» Brief
Report the lines of the data below that contain the string "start".

********

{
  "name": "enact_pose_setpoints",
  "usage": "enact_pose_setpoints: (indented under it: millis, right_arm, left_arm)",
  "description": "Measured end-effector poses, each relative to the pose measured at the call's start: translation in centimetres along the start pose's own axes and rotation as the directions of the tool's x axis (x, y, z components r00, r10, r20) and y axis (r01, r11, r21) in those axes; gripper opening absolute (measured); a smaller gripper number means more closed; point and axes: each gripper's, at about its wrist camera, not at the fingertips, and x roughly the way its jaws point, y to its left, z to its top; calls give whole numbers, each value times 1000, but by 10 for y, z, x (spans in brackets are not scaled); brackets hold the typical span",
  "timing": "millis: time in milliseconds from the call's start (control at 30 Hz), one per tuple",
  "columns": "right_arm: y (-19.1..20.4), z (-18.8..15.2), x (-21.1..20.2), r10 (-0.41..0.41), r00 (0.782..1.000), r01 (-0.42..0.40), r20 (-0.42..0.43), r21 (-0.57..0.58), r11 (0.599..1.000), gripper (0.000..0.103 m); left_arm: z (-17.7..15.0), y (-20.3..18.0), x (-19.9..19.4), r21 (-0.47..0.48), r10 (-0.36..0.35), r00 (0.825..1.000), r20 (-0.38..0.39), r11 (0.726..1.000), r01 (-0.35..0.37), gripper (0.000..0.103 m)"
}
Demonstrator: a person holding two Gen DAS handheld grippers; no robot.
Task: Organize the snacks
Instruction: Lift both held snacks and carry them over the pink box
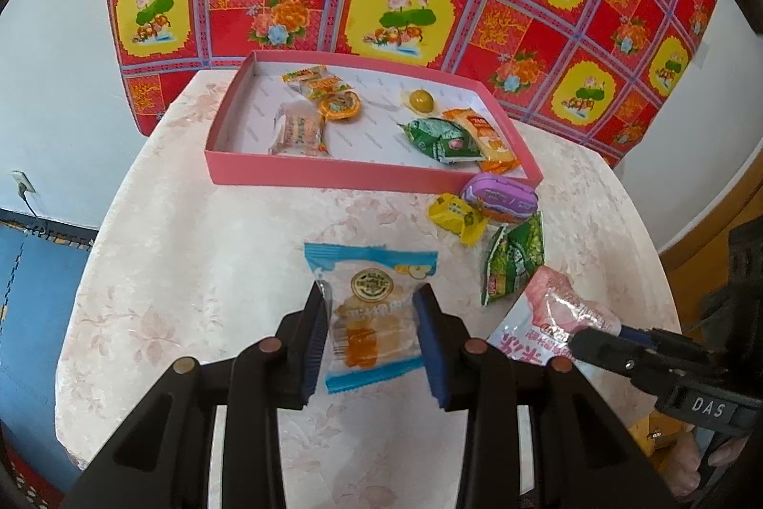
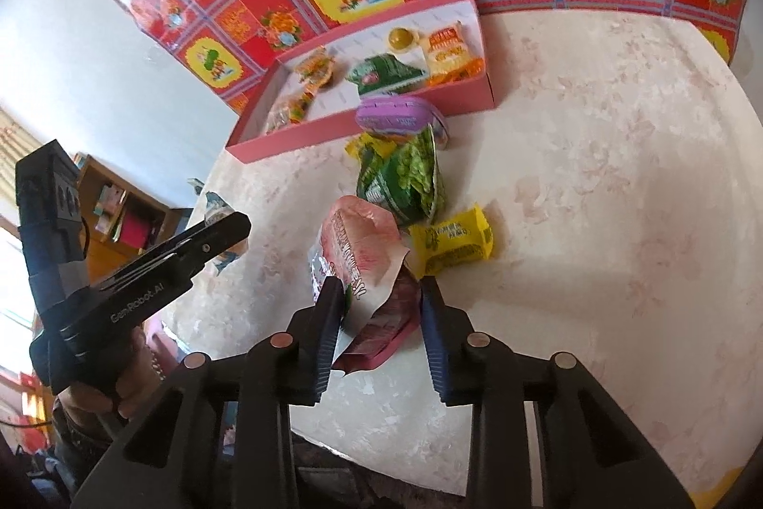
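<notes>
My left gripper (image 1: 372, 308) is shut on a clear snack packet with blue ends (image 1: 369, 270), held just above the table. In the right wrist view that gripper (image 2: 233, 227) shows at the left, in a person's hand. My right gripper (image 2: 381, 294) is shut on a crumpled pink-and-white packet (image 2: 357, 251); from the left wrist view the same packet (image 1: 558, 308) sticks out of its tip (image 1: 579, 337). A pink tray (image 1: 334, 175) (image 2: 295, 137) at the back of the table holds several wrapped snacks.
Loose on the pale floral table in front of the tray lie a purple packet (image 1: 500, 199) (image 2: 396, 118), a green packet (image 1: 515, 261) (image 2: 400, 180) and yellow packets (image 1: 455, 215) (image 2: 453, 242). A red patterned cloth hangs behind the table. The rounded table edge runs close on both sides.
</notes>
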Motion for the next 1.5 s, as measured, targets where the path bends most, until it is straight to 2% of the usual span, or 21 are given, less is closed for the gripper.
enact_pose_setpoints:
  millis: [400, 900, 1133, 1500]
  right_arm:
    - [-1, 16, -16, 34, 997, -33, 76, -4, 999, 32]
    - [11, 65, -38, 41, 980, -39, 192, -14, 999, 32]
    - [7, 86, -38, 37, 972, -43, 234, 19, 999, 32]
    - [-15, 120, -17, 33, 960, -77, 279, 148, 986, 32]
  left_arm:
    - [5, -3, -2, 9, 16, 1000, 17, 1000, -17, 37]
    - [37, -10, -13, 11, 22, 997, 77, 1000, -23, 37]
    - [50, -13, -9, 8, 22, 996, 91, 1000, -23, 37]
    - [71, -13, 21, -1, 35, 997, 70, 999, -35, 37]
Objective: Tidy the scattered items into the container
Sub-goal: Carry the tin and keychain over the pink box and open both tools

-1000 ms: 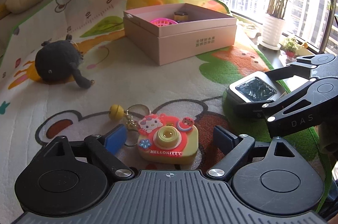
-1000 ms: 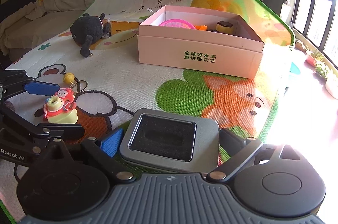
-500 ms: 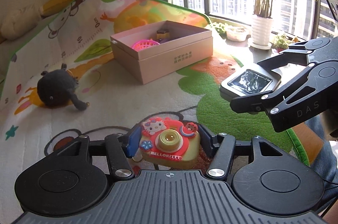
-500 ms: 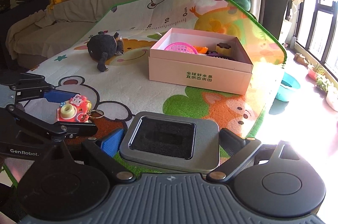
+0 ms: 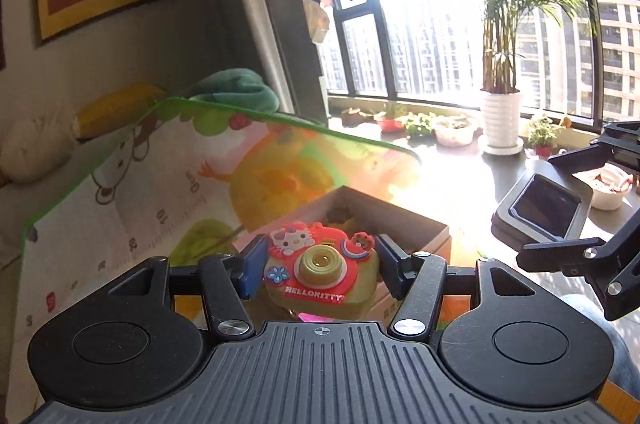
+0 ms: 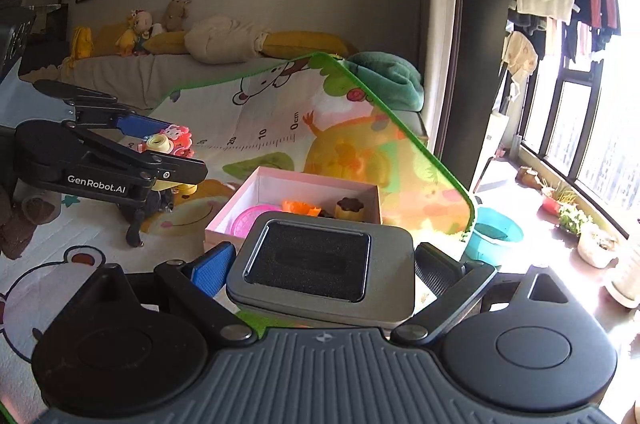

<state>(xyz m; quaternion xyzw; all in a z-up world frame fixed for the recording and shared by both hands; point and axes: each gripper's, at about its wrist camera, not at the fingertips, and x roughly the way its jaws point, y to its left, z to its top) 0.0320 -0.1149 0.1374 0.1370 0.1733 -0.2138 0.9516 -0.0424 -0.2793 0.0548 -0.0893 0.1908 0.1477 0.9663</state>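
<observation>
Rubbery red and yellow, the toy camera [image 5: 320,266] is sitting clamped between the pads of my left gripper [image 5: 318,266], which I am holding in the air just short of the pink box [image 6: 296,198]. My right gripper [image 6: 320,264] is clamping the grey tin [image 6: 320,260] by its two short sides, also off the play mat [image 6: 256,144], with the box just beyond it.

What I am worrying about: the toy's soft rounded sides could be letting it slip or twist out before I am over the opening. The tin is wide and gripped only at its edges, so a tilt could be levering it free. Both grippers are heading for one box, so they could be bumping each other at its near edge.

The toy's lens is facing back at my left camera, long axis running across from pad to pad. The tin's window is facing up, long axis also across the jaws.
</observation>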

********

» Output
  "description": "Measured end-effector poses, each relative to the pose measured at the call's start: translation in centimetres along the start pose's own axes and rotation as the directions of the tool's x axis (x, y, z components r00, r10, r20) and y axis (r01, r11, r21) in those axes; gripper opening absolute (measured); a smaller gripper number means more closed; point and axes: each gripper's, at about its wrist camera, not at the fingertips, and x roughly the way its jaws point, y to its left, z to its top; calls give whole numbers, each value times 1000, but by 10 for y, z, x (spans in brackets are not scaled); brackets hold the typical span",
  "timing": "millis: time in milliseconds from the call's start (control at 30 Hz), one per tuple",

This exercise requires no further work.